長原先生につられて…というわけでは全くありませんが、更新遅くなってしまいました、すいません…。


Allosteric Supramolecular Triple-Layer Catalysts.
Science, Vol. 330, Pages 66-69, 2010.


アロステリック制御とは、タンパク質(酵素)が他の化合物 (アロステリックエフェクター) の結合によってその立体構造変化が誘起され、機能が制御される現象、ですね。はい、生化学の講義で必ず出てくるアレですね。生物の代謝制御において非常に重要なこの仕組みを化学合成においても真似てみた、という論文です。

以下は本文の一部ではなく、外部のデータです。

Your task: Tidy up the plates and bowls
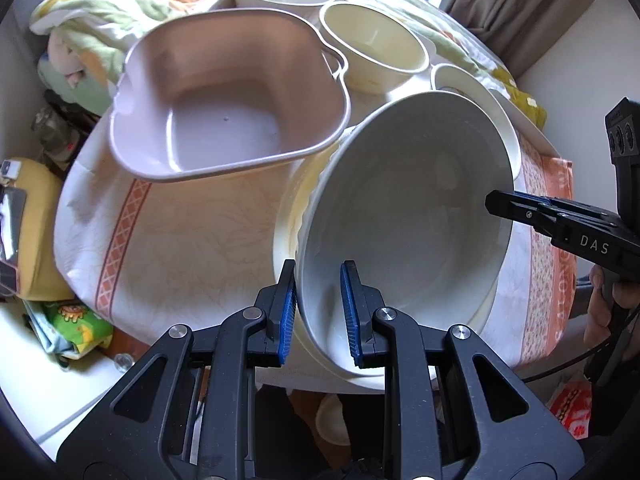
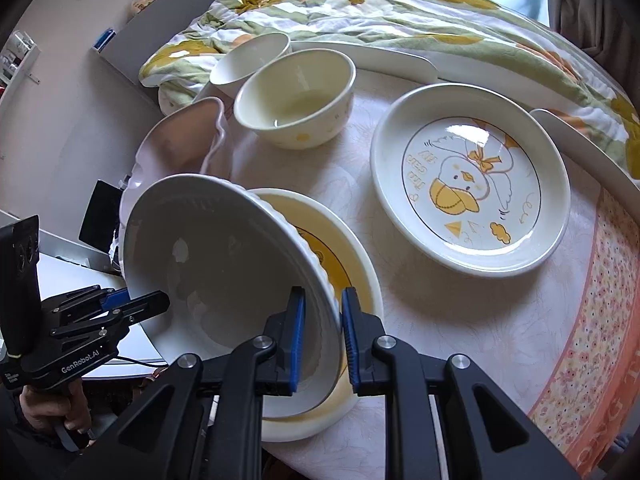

彼らが作ったのは三層の有機金属触媒で、触媒活性をもっている真ん中の層を活性を持たない層が両側から挟み込んでいるという構造になっています。つまりサンドウィッチ状態になっていて、この状態では反応物質は活性部位に近づくことが出来ず、反応が起こりません。

で、この三つの層はリンカー部位によって結合されているのですが、この部分に他の化合物(ここでは塩素イオン)が結合することによってリンカーの構造変化が起こり、層が開かれます。すると、真ん中の活性を持つ層が露出され、活性状態となり反応が進みます。

この構造変化は可逆的で、塩素イオンを取り除くとサンドウィッチ状態に戻り、反応は止まります。つまり、塩素イオン(アロステリックエフェクター)の有無により反応の制御が出来る訳です。
(この論文では、モノマーを重合してポリマーを作る反応で、出来てくるポリマーの大きさを制御する、という実験をしてました。)

真ん中の活性の層を変えるだけで様々な反応に使えるだろうし、効果が厳密なのも素晴らしいです。
触媒の立体構造変化による活性制御については多くの実験がなされているようなので、酵素のアロステリック効果のように、というのは結果的にのようですね…。



さて、すっかり秋らしくなって来ました。
食欲の秋、読書の秋。
秋の夜長に論文、いいですね〜。(アップが夜中になってしまった言い訳ではありませんが…)
大学院生はもちろんですが、学部生の皆さんもぜひ面白い論文を見つけて原文の読破に挑戦してみてはいかがでしょーか?